Makkah sepi//Madinah sunyi//Kakbah dipagari//Masjid tutup//Jamaah bubar//Jumat batal//Umrah di stop//Haji tak pasti//Lafadz adzan berubah//Salaman dihindari//Corona datang//Seolah-olah membawa pesan//Ritual itu rapuh//Ketika Corona datang//Engkau dipaksa mencari Tuhan//Bukan di tembok Kakbah//Bukan di dalam masjid//Bukan di mimbar khutbah//Bukan dalam thawaf//Bukan pada panggilan azan//Bukan dalam shalat jamaah//Bukan dengan jabat tangan//Melainkan pada keterisolasianmu//Pada mulutmu yang terkunci//Pada hakikat yang tersembunyi//Corona mengajarimu//Tuhan itu bukan (melulu) pada keramaian//Tuhan itu bukan (melulu) pada syariat//Tuhan itu ada pada jalan keterputusanmu//Dengan dunia yang berpenyakit//Corona memurnikan agama//
Bahwa tak ada yang boleh tersisa//Kecuali Tuhan itu sendiri//Temukan Dia//
Puisi Bubarnya Agama, Said Muniruddin, 16 Maret 2020

Memang secara syariat, siapa saja yang mampu, cukup belanja, pergi saja. Itu hak semua orang untuk mengekspresikan rasa keislamannya. Namun ironis memang. Dulu naik haji adalah pertaruhan nyawa, lelah dan perjalanannya sangat lama. Mungkin sebagian besar yang pergi itu memang yang sudah siap secara spiritual. Kuotanya pun tidak terbatas. Sekarang, disaat teknologi transportasi makin cepat dan mudah, uang melimpah; naik haji justru makin susah. Ironis memang. Seolah olah seperti sebuah hukum keseimbangan alam. Alam tidak mau orang ramai sekali naik haji. Corona pun datang untuk memperparah ini. Seolah-olah, alam sedang mengingatkan. Yang naik haji itu sebenarnya yang ada panggilan Tuhan. Selebihnya di rumah aja lah.

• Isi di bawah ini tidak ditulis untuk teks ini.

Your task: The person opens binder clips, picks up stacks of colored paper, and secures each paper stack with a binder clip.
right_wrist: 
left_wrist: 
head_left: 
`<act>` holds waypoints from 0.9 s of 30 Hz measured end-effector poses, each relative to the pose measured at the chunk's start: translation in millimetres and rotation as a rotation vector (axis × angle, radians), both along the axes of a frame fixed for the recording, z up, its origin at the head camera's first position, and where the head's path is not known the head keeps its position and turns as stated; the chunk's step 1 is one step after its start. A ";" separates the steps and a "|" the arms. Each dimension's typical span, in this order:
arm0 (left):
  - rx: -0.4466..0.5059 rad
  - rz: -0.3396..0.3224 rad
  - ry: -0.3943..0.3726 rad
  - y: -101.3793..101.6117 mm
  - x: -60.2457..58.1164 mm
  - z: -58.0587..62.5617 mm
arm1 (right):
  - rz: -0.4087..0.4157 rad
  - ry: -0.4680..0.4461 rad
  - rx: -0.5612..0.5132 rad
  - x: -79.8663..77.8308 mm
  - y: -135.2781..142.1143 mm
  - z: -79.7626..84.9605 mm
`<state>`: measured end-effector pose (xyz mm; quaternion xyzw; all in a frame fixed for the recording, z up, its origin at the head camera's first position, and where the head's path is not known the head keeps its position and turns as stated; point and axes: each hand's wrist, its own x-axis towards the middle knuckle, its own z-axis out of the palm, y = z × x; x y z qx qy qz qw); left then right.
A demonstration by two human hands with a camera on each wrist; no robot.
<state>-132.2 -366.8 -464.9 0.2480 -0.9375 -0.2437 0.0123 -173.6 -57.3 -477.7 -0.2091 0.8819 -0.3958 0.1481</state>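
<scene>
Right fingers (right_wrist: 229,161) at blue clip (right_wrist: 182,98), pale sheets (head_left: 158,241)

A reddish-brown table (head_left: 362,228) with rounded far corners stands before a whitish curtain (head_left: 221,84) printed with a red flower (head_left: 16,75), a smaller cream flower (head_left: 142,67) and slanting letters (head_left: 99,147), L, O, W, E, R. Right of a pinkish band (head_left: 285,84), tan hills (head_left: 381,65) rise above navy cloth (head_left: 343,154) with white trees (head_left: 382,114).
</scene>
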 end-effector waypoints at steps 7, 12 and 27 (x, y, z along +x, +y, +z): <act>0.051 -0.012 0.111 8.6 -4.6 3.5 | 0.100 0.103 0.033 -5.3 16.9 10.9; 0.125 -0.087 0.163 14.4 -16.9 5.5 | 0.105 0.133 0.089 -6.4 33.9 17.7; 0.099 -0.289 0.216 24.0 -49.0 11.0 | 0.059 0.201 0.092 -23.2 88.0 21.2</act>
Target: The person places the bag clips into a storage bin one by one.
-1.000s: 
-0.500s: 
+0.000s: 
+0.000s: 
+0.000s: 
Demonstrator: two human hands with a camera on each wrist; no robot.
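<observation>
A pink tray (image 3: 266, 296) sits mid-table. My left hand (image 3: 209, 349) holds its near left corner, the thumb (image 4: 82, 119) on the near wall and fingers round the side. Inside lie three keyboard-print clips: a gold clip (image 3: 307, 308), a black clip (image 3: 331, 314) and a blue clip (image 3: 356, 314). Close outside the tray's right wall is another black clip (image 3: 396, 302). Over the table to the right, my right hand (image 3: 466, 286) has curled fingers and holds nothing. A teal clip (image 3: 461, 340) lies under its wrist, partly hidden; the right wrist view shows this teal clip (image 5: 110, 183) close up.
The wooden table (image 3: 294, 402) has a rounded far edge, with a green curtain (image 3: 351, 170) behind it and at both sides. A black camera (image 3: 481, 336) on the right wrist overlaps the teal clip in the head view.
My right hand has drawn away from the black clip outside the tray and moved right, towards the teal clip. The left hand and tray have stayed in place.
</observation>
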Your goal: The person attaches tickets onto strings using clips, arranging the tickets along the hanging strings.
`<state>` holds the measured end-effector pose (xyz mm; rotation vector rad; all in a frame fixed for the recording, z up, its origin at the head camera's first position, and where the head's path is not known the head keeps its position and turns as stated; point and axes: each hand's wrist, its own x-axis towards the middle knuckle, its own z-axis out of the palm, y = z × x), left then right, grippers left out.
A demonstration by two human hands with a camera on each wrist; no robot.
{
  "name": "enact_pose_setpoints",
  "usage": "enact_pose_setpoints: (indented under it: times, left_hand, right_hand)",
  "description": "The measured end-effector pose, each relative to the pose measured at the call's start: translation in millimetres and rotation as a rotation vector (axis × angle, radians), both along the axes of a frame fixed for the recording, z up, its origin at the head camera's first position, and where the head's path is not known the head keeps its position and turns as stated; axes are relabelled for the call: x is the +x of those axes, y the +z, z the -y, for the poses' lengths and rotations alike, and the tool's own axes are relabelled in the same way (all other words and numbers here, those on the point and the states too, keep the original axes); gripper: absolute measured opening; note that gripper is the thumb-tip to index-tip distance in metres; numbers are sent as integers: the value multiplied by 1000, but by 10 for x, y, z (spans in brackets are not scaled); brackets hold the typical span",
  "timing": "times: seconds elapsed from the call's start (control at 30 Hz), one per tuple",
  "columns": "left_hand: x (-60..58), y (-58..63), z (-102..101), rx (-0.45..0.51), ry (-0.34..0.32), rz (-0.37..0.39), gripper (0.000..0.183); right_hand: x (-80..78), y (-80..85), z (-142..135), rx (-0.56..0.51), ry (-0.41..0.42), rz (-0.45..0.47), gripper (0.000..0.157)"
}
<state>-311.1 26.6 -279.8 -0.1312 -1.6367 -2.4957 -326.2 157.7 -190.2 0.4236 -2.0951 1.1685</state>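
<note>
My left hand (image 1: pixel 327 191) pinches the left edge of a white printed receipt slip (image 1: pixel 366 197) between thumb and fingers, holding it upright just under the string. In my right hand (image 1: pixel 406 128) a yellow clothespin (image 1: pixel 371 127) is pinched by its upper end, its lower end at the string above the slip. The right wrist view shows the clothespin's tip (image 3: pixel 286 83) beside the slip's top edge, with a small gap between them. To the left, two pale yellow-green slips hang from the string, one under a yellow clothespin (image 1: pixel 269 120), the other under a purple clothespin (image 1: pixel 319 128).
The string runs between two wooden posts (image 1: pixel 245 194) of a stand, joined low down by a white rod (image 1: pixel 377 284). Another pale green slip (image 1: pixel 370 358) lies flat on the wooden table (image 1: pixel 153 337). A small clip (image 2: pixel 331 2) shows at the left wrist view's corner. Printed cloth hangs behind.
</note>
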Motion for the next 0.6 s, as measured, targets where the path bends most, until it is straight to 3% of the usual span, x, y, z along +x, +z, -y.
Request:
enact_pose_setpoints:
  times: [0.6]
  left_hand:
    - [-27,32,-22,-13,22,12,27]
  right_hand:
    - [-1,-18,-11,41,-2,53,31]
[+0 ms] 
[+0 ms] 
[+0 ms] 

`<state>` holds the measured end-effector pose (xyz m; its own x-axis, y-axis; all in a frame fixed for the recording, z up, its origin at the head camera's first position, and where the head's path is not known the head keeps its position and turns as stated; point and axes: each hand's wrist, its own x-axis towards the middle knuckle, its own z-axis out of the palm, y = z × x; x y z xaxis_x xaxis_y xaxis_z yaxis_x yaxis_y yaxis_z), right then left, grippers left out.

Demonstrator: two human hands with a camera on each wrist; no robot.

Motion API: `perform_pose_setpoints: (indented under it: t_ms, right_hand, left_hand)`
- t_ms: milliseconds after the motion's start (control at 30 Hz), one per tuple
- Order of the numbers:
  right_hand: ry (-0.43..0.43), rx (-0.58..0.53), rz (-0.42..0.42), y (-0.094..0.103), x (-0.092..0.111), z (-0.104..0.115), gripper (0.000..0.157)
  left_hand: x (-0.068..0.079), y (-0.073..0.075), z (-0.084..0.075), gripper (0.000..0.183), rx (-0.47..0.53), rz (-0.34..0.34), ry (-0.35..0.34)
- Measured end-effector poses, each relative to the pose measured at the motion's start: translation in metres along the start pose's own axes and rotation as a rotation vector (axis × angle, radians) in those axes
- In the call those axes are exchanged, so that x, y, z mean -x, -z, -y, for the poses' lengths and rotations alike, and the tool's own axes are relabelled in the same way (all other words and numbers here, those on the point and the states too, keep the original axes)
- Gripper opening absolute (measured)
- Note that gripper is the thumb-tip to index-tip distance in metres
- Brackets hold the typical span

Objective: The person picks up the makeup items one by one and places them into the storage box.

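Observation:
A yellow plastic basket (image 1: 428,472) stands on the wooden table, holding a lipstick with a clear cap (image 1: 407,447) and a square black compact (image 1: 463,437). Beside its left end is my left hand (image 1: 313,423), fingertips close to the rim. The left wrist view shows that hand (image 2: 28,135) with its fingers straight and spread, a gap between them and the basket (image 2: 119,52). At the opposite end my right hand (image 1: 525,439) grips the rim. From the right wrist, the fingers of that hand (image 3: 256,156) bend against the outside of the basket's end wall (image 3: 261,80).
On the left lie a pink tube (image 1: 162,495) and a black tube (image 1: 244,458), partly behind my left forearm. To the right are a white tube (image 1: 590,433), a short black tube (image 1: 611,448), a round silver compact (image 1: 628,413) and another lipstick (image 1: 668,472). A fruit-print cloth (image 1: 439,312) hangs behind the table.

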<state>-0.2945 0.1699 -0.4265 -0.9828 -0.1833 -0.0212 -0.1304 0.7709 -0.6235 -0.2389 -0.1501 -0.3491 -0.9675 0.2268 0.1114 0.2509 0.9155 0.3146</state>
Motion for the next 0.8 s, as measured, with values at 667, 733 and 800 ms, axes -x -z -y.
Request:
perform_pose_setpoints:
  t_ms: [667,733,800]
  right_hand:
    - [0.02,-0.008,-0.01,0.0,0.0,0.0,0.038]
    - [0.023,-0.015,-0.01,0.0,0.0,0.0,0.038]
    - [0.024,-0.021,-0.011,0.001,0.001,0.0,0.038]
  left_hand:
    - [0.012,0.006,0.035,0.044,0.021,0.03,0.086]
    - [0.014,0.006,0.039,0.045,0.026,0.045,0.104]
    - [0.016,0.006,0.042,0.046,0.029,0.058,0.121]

Konon lagi, meskipun tidak semuanya begitu, kita entah dapat uang dari mana-mana untuk pergi cuci dosa ke Arab. Mungkin terlalu banyak yang begitu. Sampai Allah tahun ini tidak mau menerima satu orang pun dari Indonesia. Wallahu ‘alam. Beberapa tahun sebelumnya malah Allah malah mengirim angin badai, justru saat orang-orang sedang menunggu-Nya di Padang Arafah. Wallahu ‘alam. Kita tidak tau apa maksud bencana demi bencana. Mungkin tidak etis juga mengaitkan ini dengan Allah. Tapi paling tidak, kita sama-sama refleksi dirilah. Kesucian harta termasuk isu utama kita hari ini. Mulai dari korupsi, riba, dan sebagainya. Mungkin Allah sudah enggan menerima kita di rumah-Nya. Karena yang hadir bukan kita. Tapi kerakusan kita.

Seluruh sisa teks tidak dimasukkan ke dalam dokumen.